Ms Sundell also stated that even though the Sex Purchase Act is an effective starting tool for combatting trafficking it does however need to augmented by extensive exit packages or mechanisms, alternatives to trafficking and research into migration laws and how they enable the exploitation of human beings. Further according to Ms Sundell, official data from 2015, shows that there are low numbers for convictions for trafficking - 2 persons charged for trafficking and 2 convicted for trafficking and 179 trafficking crimes were reported to the police.


3.3.3 Presentation by the Chancellor of Justice and Professor Lena Holmqvist


In her presentation, the Chancellor of Justice of Sweden, Her Excellency, Anna Skarhed informed the delegation that the office of Chancellor of Justice was established in 1713 and explained that its function is by nature a hybrid between a government lawyer and ombudsman. In this respect, she also outlined the functions of her Officer as including supervision over the state and municipalities; deciding on compensation for damages caused by the failure of authorities; offering legal representation to the state in court; offering legal advice to the state; and exclusive public prosecution in cases concerning freedom of the press.


The Chancellor further reiterated that gender equality is at the core of the Sex Purchase Act and prostitution is considered illegal in Sweden because it is viewed as going against the notions of gender equality. She also told the delegation that more than 75% of people engaged in prostitution, in Sweden, are from Eastern and Southern Europe and constitute some of the marginalised people in society. She added that prostitution is incompatible with international human rights principles.

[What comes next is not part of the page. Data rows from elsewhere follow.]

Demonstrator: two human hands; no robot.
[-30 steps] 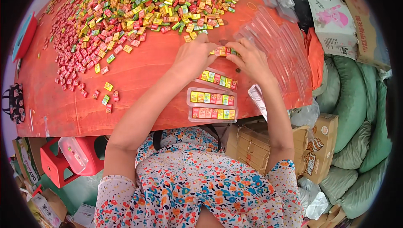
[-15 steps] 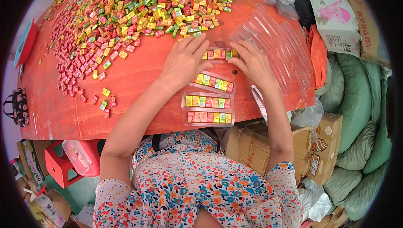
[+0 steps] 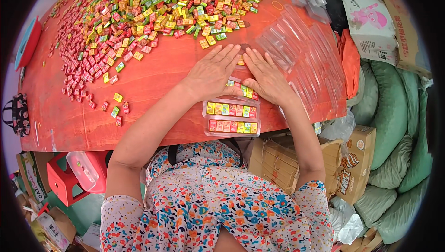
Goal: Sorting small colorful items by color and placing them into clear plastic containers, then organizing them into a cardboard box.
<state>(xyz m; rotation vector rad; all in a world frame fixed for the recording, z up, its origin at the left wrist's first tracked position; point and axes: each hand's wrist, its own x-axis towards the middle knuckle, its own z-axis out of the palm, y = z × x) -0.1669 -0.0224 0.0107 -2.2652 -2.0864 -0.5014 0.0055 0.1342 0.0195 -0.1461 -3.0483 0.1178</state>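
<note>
My left hand (image 3: 211,73) lies over a row of small colourful boxes, fingers stretched out and close together. Facing it, my right hand (image 3: 268,76) is also flat, its fingertips slanting toward the left ones. Between and beneath the hands, parts of two filled rows show: one yellow box (image 3: 241,60) near the fingertips, and several boxes (image 3: 250,92) by the thumbs. My palms hide the rest. Nearer my body are two clear plastic trays, the upper tray (image 3: 204,108) and the lower tray (image 3: 259,128), each holding one row of red, yellow and green boxes.
A large heap of small boxes (image 3: 185,13) covers the far left of the red table (image 3: 162,76). Clear trays (image 3: 320,73) lie piled at the right. Green sacks (image 3: 389,108) and a cardboard box (image 3: 359,159) stand beyond the right edge; a red stool (image 3: 62,182) is below left.
My right hand has moved left and nearer my body, and my left hand slightly right and nearer too. Both now cover much of the third row, which showed fully before.
</note>
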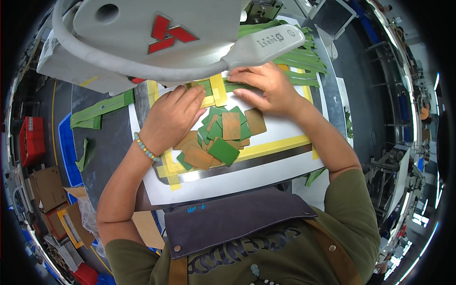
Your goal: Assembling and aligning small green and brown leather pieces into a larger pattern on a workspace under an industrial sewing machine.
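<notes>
In front of the sewing machine [121,35], my left hand [175,111] lies flat, its fingers stretched together at the yellow-taped guide [218,92]. My right hand [268,88] is beside the guide, thumb and fingers apart, the fingertips near a narrow green strip [230,87] on the white work surface. Part of that strip is hidden by the guide and my hands. Between my hands lies a loose pile of small rectangular pieces, with green [224,151] and brown [231,126] faces. The needle area is hidden behind the machine head.
Several green strips [304,59] are heaped at the back right. Another green strip [102,110] hangs over the table's left side. A grey-white hose-like arm [142,71] ends in a paddle-shaped head [270,43] above my right hand. Blue bin [66,147] and cartons [47,187] stand at left.
</notes>
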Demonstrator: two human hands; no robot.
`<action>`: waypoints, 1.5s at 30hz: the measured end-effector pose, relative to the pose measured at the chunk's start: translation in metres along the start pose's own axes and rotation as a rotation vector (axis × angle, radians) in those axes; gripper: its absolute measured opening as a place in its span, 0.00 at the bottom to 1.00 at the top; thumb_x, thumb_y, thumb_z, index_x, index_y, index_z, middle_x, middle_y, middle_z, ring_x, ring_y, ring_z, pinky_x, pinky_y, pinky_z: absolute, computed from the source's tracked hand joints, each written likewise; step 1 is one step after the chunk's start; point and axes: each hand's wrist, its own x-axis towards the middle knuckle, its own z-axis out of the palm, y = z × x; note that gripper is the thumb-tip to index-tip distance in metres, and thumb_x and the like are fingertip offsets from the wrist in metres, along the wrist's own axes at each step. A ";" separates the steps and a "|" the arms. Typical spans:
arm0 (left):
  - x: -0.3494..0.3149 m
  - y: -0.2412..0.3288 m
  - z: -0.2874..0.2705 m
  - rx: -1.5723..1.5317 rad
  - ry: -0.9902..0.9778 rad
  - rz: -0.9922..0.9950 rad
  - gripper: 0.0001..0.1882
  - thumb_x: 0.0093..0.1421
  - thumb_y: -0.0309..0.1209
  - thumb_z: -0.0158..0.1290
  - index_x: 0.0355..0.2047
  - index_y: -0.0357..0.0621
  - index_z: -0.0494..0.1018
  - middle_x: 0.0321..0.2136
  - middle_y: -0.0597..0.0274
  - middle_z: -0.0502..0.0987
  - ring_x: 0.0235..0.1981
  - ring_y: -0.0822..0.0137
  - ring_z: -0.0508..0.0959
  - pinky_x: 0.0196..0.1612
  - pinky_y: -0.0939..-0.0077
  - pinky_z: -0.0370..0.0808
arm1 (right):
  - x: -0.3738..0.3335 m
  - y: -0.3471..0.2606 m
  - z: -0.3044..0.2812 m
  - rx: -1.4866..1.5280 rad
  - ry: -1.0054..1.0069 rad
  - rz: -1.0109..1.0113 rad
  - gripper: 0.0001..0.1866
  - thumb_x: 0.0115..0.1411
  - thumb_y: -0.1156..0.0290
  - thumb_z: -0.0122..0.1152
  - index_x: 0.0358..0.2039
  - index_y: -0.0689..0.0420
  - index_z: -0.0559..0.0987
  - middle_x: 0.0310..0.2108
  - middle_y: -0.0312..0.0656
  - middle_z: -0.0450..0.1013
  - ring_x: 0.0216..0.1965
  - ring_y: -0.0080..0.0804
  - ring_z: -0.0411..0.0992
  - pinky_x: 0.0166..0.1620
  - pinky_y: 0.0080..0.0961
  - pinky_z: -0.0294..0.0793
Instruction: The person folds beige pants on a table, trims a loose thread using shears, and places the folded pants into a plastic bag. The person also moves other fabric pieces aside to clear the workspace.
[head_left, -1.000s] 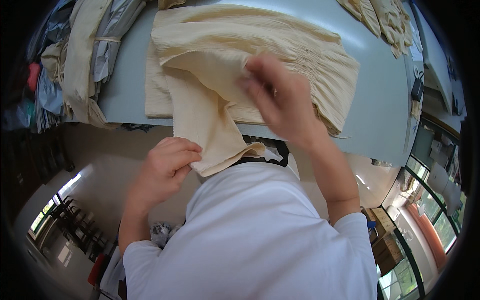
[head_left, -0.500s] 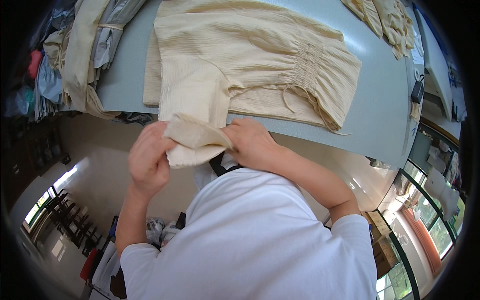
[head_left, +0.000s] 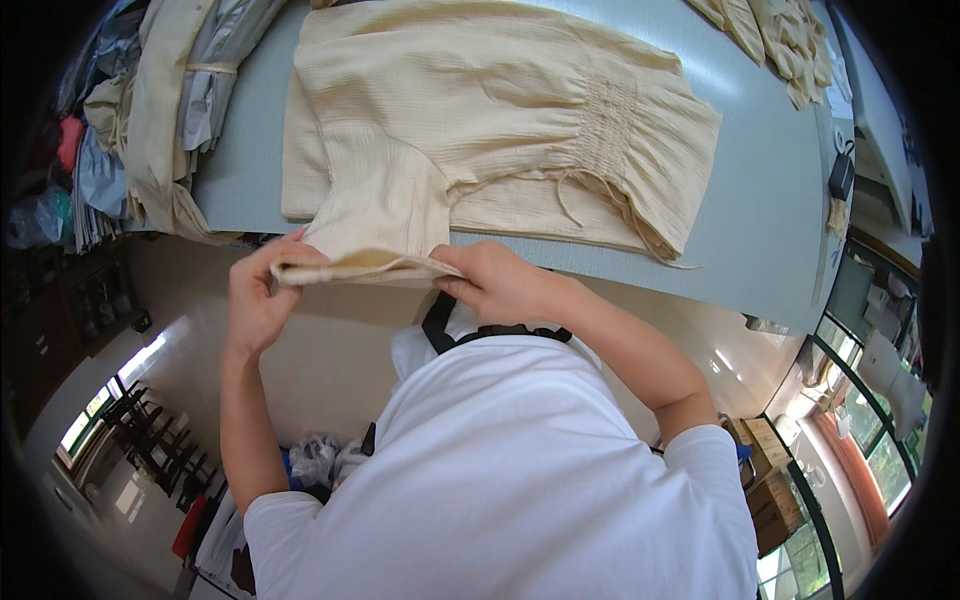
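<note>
A cream crinkled garment [head_left: 430, 90] lies across the table, with a gathered, smocked band and a thin drawstring [head_left: 610, 190] on its right part. Its sleeve [head_left: 385, 205] hangs toward me over the near table edge. My left hand [head_left: 268, 290] pinches the left corner of the sleeve's hem between thumb and fingers. At the right corner of the same hem, my right hand [head_left: 487, 277] is closed on the cloth. Between both hands the hem is stretched nearly straight, its opening seen edge-on as a narrow slit.
The pale blue-grey table [head_left: 760, 190] has its near edge just beyond my hands. Bundled cream cloth and grey plastic packs [head_left: 215, 80] lie at the far left. More cream cloth [head_left: 785, 40] lies at the far right, near a small black object [head_left: 841, 176] by the table's right edge.
The hem has gone from gaping and folded up to pulled flat. My left hand has moved left, and the garment's left side has shifted slightly left.
</note>
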 end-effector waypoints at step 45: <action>0.212 0.010 0.228 0.716 0.092 0.564 0.32 0.66 0.44 0.42 0.67 0.42 0.55 0.69 0.48 0.50 0.71 0.49 0.45 0.70 0.49 0.38 | -0.174 0.097 -0.153 0.351 1.394 0.901 0.26 0.62 0.66 0.61 0.56 0.65 0.68 0.49 0.50 0.73 0.49 0.34 0.73 0.52 0.29 0.72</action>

In her presentation the Chancellor, also highlighted that the root of prostitution lies in the demand for prostitution and this has rendered prostitution a big business that is connected to other criminal activities such as violence, drug dealing and human trafficking. She further added that prostitution cannot be separated from crimes such as trafficking and to normalise prostitution is to normalise sexual discrimination and violence against women. The Chancellor also informed the delegation that the law against prostitution has ensured that no single prostitute is killed whereas in Germany, where prostitution is legalised, it is reported that over the last 10 years, 70 prostitutes have been murdered.

She further mentioned that the ban on buying sex was evaluated in July 2010 and the report on this evaluation showed that the ban resulted in the halving of the number of persons exploited in street prostitution since 1999 whereas in 2008 Denmark and Norway, for instance, had 3 times as many individuals in street prostitution. The ban has also made it less attractive to establish a more extensive prostitution business in Sweden and has not increased the incidents of indoor prostitution. The latter was proven by a survey that concluded that there is no indication that prostitution in Sweden has gone underground and prostitution in Sweden, unlike in comparable countries, has not increased since 1999. Moreover, a study conducted in 1999, after the ban was imposed, showed that 76% of respondents were in favour of the prohibition of the purchase of sexual services and support for the criminalisation was also above 70% in two later studies. This goes to show the ban has had a significant normative effect on Swedish society and a deterrent effect on sex buyers. When the ban was introduced concerns were raised that it would adversely affect those exploited in prostitution and prostitution will be driven underground thereby increasing the overall risk of abuse for prostitutes however these concerns have proven to be unfounded. Instead, the ban has further discouraged the establishment of organised crime such as human trafficking in Sweden and this is important given that in Europe alone everyday 140 000 individuals are victims of trafficking.

The Chancellor concluded her presentation in stating that the ban has had the intended effects in that it has discouraged prospective buyers; reduced the number of customers and thereby the number of exploited person; and made the business less profitable for pimps and brothels. She also revealed that before the ban not all political parties were in favour of the law but now all political parties are in favour of the law. The Chancellor further concluded that when the Sex Purchase Act came into effect on 1 January 1999, Sweden became the first country in the world to prohibit the purchase of sexual services however the wording of the Sex Purchase Act will need to be reviewed because it gives the impression that the purchase of sex is a service and this is not the case.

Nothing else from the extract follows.